Excerpts from a dataset:
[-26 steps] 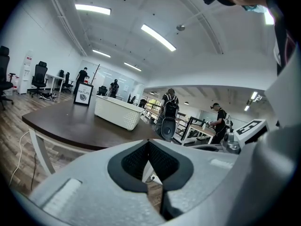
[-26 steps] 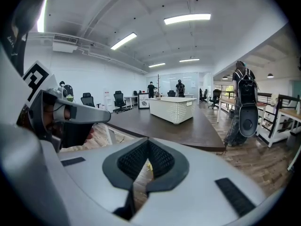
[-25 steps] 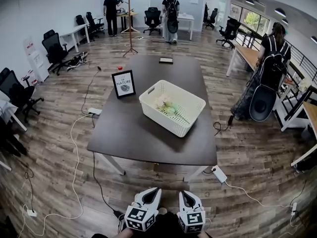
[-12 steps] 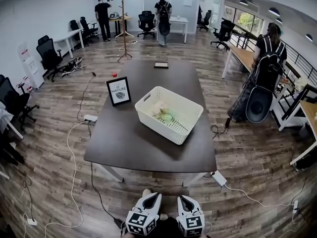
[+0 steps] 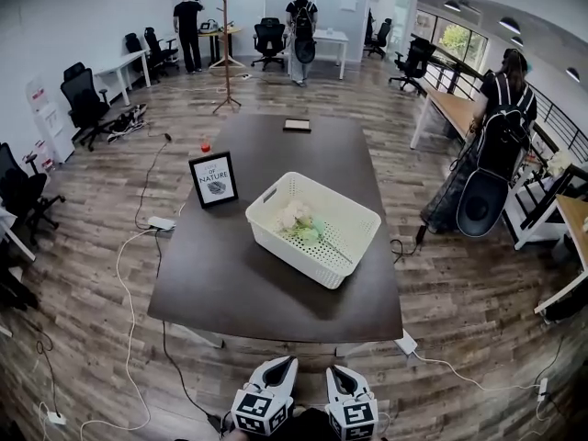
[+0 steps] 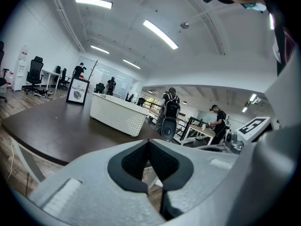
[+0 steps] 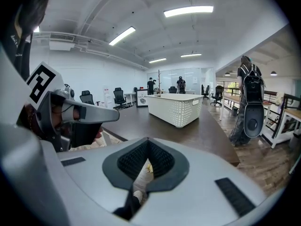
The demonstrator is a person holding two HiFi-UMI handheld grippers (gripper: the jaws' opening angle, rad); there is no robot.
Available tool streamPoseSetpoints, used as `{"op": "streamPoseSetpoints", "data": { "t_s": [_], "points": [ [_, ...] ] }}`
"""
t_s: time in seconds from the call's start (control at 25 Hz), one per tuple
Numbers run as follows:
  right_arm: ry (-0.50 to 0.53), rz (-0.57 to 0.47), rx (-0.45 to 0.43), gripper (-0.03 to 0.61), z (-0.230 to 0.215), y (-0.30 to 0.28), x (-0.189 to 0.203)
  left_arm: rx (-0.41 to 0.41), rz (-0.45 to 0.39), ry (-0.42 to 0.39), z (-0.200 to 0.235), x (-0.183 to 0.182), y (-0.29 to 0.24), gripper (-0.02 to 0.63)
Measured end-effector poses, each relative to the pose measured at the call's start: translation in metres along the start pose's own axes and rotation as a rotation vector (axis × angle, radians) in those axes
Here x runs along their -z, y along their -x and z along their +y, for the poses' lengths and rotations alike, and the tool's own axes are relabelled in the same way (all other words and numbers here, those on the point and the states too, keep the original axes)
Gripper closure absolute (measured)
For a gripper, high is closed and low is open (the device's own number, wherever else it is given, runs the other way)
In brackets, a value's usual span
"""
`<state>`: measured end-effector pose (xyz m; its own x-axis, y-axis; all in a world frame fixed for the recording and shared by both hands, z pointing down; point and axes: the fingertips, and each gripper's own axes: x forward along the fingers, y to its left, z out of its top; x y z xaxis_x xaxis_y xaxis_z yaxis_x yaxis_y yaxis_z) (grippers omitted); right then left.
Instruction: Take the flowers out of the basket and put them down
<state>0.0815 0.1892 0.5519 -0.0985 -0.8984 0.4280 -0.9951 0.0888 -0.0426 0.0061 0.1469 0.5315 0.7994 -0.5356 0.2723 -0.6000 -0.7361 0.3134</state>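
Flowers (image 5: 299,220) lie in the basket (image 5: 276,237) on the table (image 5: 234,288); short of the table's near edge, left gripper (image 5: 290,361) and right gripper (image 5: 333,369) are both closed, empty.

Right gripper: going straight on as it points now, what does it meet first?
Probably the dark table, near its front edge, short of the white basket; depth is unclear.

- Bright, even light from ceiling strips (image 7: 188,11) and windows (image 5: 464,37).
- A soft shadow lies by the basket (image 5: 289,246) on the table (image 5: 230,283).
- Strong fisheye bending at edges; gripper views have black corners.
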Motion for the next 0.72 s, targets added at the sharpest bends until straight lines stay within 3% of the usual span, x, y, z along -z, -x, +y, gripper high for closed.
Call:
{"op": "streamPoseSetpoints", "data": {
  "t_s": [0.32, 0.72],
  "points": [
    [0.013, 0.014, 0.007, 0.572, -0.015, -0.048, -0.017, 0.044, -0.016, -0.016, 0.03, -0.035, -0.043, 0.604],
    [-0.019, -0.043, 0.095, 0.572, -0.026, -0.098, -0.055, 0.127, -0.035, -0.079, 0.072, -0.076, -0.083, 0.604]
  ]
}}
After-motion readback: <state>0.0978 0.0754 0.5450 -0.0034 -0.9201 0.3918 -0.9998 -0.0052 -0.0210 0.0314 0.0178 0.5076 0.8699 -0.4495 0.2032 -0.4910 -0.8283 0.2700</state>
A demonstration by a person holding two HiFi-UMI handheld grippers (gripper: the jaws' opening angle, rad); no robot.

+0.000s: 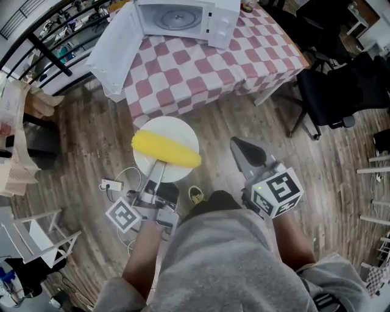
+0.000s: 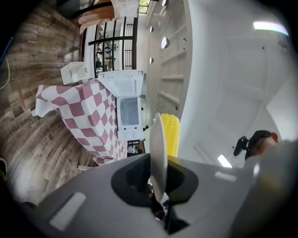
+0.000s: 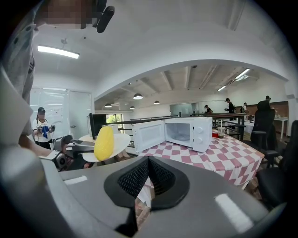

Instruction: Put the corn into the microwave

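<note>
Left gripper pinches the plate by its rim, corn lying loose on it at centre frame. Right gripper is pressed together, empty. Any tilt could roll the corn onto the floor.

Corn: one whole yellow cob, husk off. It lies on its side across a round white plate, long axis running upper left to lower right in the head view. The plate's near rim is clamped in the left gripper, well apart from the table.

Microwave: white, standing on the red-and-white checked tablecloth. Its door is swung wide open to the left, and the round turntable shows inside the cavity.
</note>
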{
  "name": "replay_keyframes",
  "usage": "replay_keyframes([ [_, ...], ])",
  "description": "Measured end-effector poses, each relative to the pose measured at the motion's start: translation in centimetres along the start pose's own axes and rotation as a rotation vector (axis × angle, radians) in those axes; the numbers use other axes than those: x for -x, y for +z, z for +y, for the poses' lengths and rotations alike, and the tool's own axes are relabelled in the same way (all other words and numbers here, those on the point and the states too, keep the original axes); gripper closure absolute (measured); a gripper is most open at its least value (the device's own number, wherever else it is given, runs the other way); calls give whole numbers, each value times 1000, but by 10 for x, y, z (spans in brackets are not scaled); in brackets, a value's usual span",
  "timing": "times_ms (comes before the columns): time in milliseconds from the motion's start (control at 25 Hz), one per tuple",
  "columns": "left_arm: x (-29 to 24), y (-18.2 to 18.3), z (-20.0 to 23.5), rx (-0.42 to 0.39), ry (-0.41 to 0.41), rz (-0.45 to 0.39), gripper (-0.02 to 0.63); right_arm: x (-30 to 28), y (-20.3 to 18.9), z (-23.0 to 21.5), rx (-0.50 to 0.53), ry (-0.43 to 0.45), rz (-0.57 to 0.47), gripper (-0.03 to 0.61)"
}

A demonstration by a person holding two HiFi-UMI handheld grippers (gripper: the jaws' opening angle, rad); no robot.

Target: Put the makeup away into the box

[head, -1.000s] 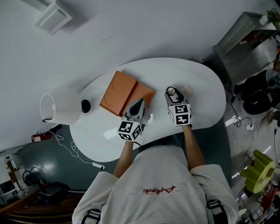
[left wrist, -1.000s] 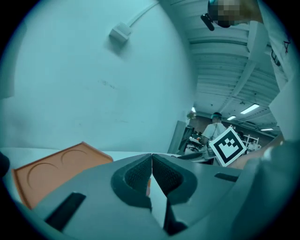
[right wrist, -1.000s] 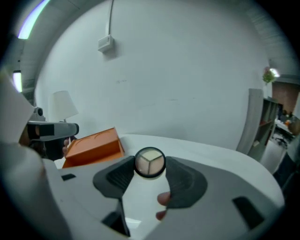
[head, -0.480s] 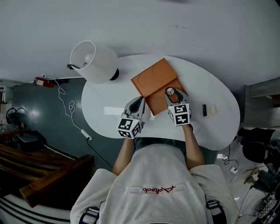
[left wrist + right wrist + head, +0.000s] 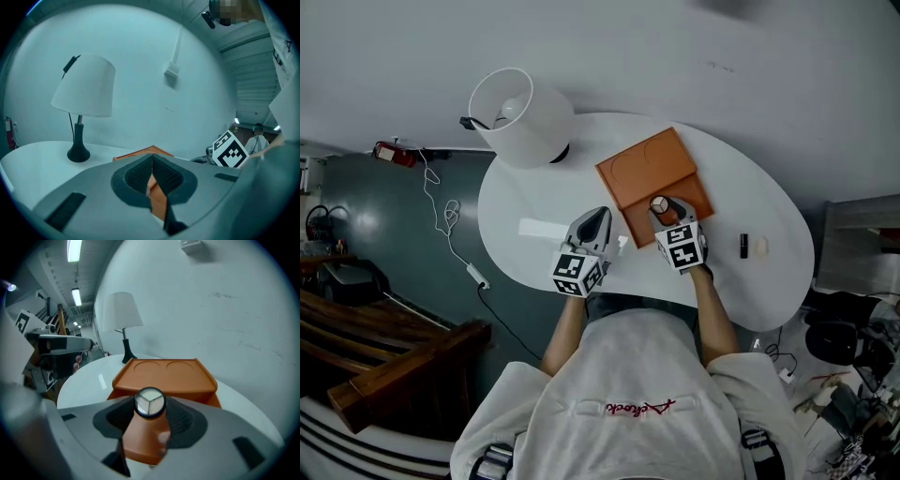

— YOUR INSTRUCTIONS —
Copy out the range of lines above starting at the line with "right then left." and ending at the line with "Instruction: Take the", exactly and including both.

— SOLUTION FOR THIS TASK —
`<state>`: measured end-effector pose (xyz m; its own x-axis, y-axis; all in a world frame fixed for the recording and shared by both hands, z pointing down; point and axes: the fingertips, and each gripper's own axes: x forward along the fingers, y to its left, z out of its top; x y z xaxis_x xaxis_y xaxis_z yaxis_x yaxis_y yaxis_z) (grippers omitted); right then left.
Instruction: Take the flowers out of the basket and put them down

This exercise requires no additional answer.